The world’s first dataset aimed at improving the quality of English-to-Malayalam machine translation – a long-overlooked language spoken by more than 38 million people in India – has been developed by researchers at the University of Surrey.
Malayalam is considered a low-resource language in the world of machine translation, and until now, there has been almost no data available to evaluate the accuracy of machine-translated text from English, limiting progress for communities that rely on digital translation tools.
Funded by the European Association for Machine Translation (EAMT), the Surrey-led research published in ACL Anthology focused on two key areas – Quality Estimation, which predicts how good a translation is without the need for a reference text, and Automatic Post-Editing (APE), which automatically corrects errors.
The team curated 8,000 English-to-Malayalam translation segments across finance, legal and news – domains where accuracy is essential. Each segment was reviewed by professional annotators at TechLiebe, an industry partner, who provided three human quality scores and a corrected “post-edited” version of the machine-translated text.
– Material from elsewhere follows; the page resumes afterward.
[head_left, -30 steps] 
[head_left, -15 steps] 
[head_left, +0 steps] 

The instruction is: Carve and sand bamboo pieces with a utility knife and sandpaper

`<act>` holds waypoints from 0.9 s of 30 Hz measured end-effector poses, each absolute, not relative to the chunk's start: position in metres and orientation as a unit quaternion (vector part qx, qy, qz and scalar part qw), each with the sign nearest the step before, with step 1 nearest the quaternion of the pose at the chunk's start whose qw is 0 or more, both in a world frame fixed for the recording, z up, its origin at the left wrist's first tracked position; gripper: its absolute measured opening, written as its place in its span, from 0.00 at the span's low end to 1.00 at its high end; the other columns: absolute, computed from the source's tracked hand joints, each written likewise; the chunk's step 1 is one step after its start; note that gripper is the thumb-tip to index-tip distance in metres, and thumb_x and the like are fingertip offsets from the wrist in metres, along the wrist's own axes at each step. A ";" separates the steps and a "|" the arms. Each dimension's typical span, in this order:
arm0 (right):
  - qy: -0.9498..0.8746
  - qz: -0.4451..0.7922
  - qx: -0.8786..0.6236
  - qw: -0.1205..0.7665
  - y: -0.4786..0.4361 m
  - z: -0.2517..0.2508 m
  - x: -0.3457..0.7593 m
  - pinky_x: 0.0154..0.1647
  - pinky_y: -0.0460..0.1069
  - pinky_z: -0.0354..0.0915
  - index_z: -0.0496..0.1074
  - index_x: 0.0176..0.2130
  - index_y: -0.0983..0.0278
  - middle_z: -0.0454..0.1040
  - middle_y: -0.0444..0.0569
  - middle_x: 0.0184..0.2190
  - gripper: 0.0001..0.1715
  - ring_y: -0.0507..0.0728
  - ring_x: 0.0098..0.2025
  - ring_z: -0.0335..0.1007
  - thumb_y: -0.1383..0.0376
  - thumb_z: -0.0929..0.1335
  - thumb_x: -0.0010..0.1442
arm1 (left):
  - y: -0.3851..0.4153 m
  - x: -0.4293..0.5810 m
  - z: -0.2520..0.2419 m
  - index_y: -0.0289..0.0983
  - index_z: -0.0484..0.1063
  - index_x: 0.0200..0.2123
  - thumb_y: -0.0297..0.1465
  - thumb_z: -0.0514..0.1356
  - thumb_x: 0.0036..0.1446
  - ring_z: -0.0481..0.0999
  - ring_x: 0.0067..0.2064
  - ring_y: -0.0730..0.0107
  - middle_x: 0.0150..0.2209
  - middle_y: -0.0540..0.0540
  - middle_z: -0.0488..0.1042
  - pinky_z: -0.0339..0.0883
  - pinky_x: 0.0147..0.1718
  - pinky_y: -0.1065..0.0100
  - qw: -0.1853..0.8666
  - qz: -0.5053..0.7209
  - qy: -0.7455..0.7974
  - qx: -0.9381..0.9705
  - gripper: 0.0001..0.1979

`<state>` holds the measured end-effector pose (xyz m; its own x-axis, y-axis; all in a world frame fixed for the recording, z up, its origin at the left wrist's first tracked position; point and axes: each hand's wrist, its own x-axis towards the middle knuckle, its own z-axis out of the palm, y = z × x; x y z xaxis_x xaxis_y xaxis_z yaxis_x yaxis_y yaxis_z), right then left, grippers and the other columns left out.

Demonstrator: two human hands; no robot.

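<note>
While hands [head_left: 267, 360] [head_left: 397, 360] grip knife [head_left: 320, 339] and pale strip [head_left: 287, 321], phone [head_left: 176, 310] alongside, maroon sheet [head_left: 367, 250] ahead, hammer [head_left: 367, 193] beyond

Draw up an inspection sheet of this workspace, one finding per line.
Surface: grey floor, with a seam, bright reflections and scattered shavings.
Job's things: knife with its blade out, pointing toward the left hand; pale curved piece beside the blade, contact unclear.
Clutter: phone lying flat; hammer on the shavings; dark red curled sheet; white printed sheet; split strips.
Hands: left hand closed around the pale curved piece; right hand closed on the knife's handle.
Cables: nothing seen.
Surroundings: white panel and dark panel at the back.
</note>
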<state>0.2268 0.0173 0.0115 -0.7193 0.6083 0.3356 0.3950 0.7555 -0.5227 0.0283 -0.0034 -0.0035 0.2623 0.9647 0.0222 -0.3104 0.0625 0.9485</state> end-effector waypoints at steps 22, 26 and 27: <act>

Dr Diptesh Kanojia, Senior Lecturer at the Surrey Institute for People-Centred AI, and project co-lead, said:
“Low-resource languages like Malayalam are often left behind simply because we don’t have the datasets needed to improve machine translation. Our work provides a strong foundation for both assessing and correcting translations – supporting Malayalam speakers while also opening the door to similar resources for many other underserved languages.”
An additional layer of annotation known as ‘Weak Error Remarks’ was also introduced, allowing human annotators to quickly note and describe the types of errors they spotted, such as mistranslations, missing words or added phrases. Early findings show that when these added notes are combined with large language models, systems can interpret the translation better on where the translation went wrong – a method that is already outperforming current approaches.
Postgraduate Researcher and project lead at Surrey, Archchana Sindhujan, who introduced this novel idea, said:
"Malayalam is one of India’s classical languages, spoken by millions, yet it remains severely under-resourced for reference-free machine translation evaluation. By introducing Weak Error Remarks, we offer a lightweight and interpretable form of human-annotated supervision that captures translation errors beyond scalar scores. This added context enables learning signals that help large language models reason more effectively about translation quality, demonstrating how simple, human-centric annotations can significantly strengthen MT evaluation in low-resource settings.”
The research team have completed the majority of annotations, with a public release of the dataset planned for April 2026. The methodology could serve as a blueprint for other low-resource languages, including many across India, Africa and Creole-speaking regions, where high-quality translation data is urgently needed.
[ENDS]